Los comunistas explican la prohibición de las huelgas diciendo que la “clase obrera” se halla en el poder y posee los medios de producción por medio del Estado, y que, en consecuencia, si fuera a la huelga la haría contra ella misma. Esta ingenua explicación se basa en que en el sistema comunista el dueño de la propiedad no es una persona particular, sino que, como sabemos, se oculta bajo el disfraz de dueño colectivo y oficialmente inidentificable.
Sobre todo, las huelgas bajo el sistema comunista son imposibles porque hay sólo un propietario a cargo de todos los bienes y de toda la fuerza de trabajo. Sería difícil realizar una acción eficaz contra él sin la participación de todos los trabajadores. Una huelga en una o más empresas —suponiendo que semejante cosa pudiera ocurrir bajo una dictadura total— no puede amenazar realmente a ese propietario. Su propiedad no se compone con esas empresas particulares, sino que la forma la máquina de producción en conjunto. Al dueño no le perjudican las pérdidas en empresas determinadas, porque los productores, o sea la sociedad en general, tienen que compensar esas pérdidas. Por este motivo las huelgas constituyen un problema más político que económico para los comunistas.

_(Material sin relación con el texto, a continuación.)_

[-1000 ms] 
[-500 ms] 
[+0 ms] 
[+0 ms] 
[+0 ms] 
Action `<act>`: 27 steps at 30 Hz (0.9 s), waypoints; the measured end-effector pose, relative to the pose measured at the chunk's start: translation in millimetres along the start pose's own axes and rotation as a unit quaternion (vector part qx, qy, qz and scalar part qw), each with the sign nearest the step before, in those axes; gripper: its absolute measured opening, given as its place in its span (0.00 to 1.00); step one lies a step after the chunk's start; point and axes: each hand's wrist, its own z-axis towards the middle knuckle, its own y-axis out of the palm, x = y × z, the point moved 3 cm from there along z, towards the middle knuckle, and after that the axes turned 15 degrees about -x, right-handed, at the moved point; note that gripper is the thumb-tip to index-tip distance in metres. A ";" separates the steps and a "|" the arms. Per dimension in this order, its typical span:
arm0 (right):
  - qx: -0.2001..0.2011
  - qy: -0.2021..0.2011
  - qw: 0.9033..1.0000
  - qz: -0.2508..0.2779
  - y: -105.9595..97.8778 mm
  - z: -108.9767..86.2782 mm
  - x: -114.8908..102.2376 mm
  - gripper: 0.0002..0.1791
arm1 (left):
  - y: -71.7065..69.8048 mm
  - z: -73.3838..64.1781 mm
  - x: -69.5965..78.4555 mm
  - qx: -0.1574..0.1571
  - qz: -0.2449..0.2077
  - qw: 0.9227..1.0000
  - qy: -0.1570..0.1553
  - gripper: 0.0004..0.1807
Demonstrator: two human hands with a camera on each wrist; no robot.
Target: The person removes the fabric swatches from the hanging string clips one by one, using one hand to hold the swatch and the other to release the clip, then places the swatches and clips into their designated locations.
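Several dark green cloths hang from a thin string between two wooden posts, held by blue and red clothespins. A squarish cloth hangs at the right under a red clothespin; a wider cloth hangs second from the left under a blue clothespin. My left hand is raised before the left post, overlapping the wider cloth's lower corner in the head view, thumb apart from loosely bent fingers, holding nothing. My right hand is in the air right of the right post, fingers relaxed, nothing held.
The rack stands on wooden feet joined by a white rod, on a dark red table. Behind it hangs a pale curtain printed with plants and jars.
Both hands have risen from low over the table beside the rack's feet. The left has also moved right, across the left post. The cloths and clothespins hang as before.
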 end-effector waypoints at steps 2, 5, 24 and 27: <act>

Además de que las huelgas individuales son casi imposibles y sin esperanza en lo que respecta a sus resultados potenciales, no existen las condiciones políticas adecuadas para las huelgas generales y sólo se pueden producir en situaciones excepcionales. Dondequiera que se han producido huelgas individuales se han convertido habitualmente en huelgas generales y han tomado un carácter claramente político. Además, los regímenes comunistas dividen y desorganizan constantemente a la clase trabajadora mediante funcionarios pagados, salidos de sus filas, que la “educan”, la “elevan ideológicamente” y la dirigen en su vida cotidiana.
Las organizaciones gremiales y otros organismos profesionales, a causa de su propósito y su función, sólo pueden ser dependencias de un propietario y potentado único: la oligarquía política. Por lo tanto, su finalidad “principal” consiste en la tarea de “construir el socialismo” o aumentar la producción. Sus otras funciones consisten en difundir ilusiones y un estado de ánimo sumiso entre los trabajadores. Esas organizaciones sólo han desempeñado un papel importante: el de elevar el nivel cultural de las clases obreras.
Las organizaciones obreras bajo el sistema comunista son en realidad organizaciones de “compañía” o “camarillas” de una clase especial. Empleamos la expresión “de una clase especial” porque el patrón es al mismo tiempo el gobierno y el representante de la ideología predominante. En otros sistemas esos dos factores se hallan generalmente separados, de modo que los obreros, aun cuando no pueden confiar en ninguno de ellos, al menos pueden sacar ventaja de las diferencias y conflictos entre ambos.
No es casual que la clase trabajadora constituya la principal preocupación del régimen, no por razones idealistas o humanitarias, sino sencillamente porque es la clase de la que depende la producción y también el medro y la existencia misma de la nueva clase.